Likewise, to further illustrate the beneficial effects of the present invention, the following comparative examples are provided:
comparative example 8.1 is provided, which comparative example 8.1 differs from example 3 in that: adjusting the mass part of the blood orange powder to 0.5 part;
comparative example 8.2 is provided, which is different from example 3 in that the mass part of yeast β -glucan is adjusted to 0.6 part;
comparative example 8.3 is provided, which comparative example 8.3 differs from example 3 in that: adjusting the mass part of the gamma-aminobutyric acid to 0.3 part;
comparative example 8.4 is provided, which comparative example 8.4 differs from example 3 in that: adjusting the mass part of xanthan gum to 0.4 part;
the sleep-aiding solid beverage prepared by combining the preparation method of the invention is tested according to the test method of experiment 3. The stability of the sleep-aiding solid beverages prepared in comparative example 8.1, comparative example 8.2, comparative example 8.3, and comparative example 8.4 was observed. The results were similar to those in the K group described above.

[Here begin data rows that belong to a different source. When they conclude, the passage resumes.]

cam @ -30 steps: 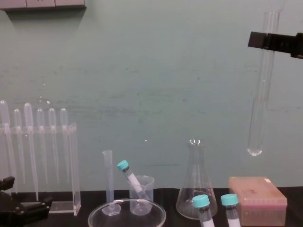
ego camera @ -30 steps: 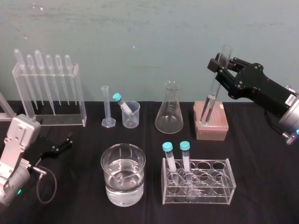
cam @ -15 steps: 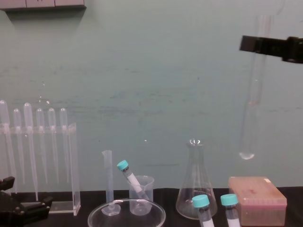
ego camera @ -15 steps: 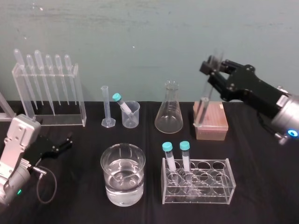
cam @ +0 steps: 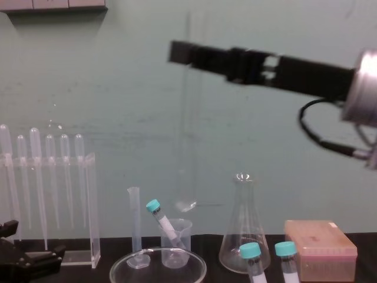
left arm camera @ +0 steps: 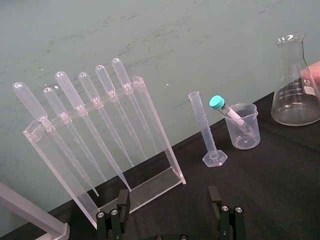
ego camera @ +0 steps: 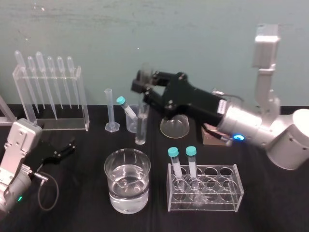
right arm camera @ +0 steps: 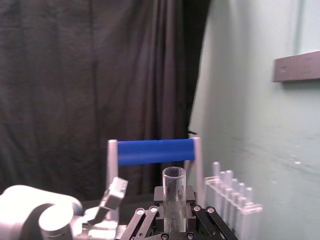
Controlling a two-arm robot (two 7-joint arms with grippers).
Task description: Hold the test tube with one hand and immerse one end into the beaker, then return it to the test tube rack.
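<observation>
Right gripper (ego camera: 144, 83), swung left from above the pink box (cam: 321, 250) where I had it a second before, fingers clamped on the test tube (ego camera: 141, 123). The tube hung near-upright behind the beaker (ego camera: 127, 200). Left gripper (ego camera: 67, 147) lay parked, fingers apart.

This is a laboratory. On a black worktop (ego camera: 72, 193) before a plain teal wall (ego camera: 96, 29) stands bench glassware and plasticware. There is a clear pipette stand (ego camera: 50, 104) hung with droppers, a graduated cylinder (ego camera: 110, 112) and a conical flask (cam: 242, 236). A beaker (ego camera: 126, 199) is part filled with clear liquid, and a rack (ego camera: 205, 193) holds two teal-capped tubes (ego camera: 174, 163). A small cup (left arm camera: 242, 129) holds another.
</observation>
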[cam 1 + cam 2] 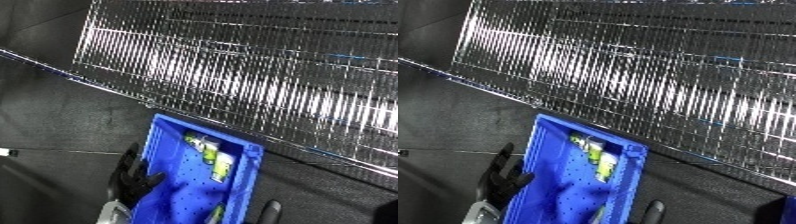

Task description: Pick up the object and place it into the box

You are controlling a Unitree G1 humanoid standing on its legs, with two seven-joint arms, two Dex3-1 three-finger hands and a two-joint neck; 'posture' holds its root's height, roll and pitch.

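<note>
— Where has the object ended up?

— Down in the blue bin (242,172), lower middle of the frame. There is a green and white packet (216,159) lying on the bin's perforated floor, towards its upper end, and another greenish bit shows at the very bottom edge, too cut off to name.

— And the robot hands?

— The left robot hand (133,179) is at the bin's left wall, lower left of the frame, black fingers curled over the rim, grasping the wall. Its silver wrist just shows at the bottom edge. Of the right robot hand (270,210) only one dark finger pokes up beside the bin's right wall at the bottom; I can't tell whether it is released or clenched.

— What is behind the bin?

— A wire rack (664,85), shiny metal, filling the upper right and running on a slant across the frame. The bin sits just below its lower edge. Dark grey floor (53,120) covers the left side.
</note>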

It is to be understood that the invention disclosed is not limited to the particular methodology, protocols, and materials described, as these may vary. It is also to be understood that the terminology used herein is for the purpose of describing particular embodiments only, and is not intended to limit the scope of the present invention which will be limited only by the appended claims.
Those skilled in the art will also recognize, or be able to ascertain using no more than routine experimentation, many equivalents to the specific embodiments of the invention described herein. Such equivalents are intended to be encompassed by the following claims.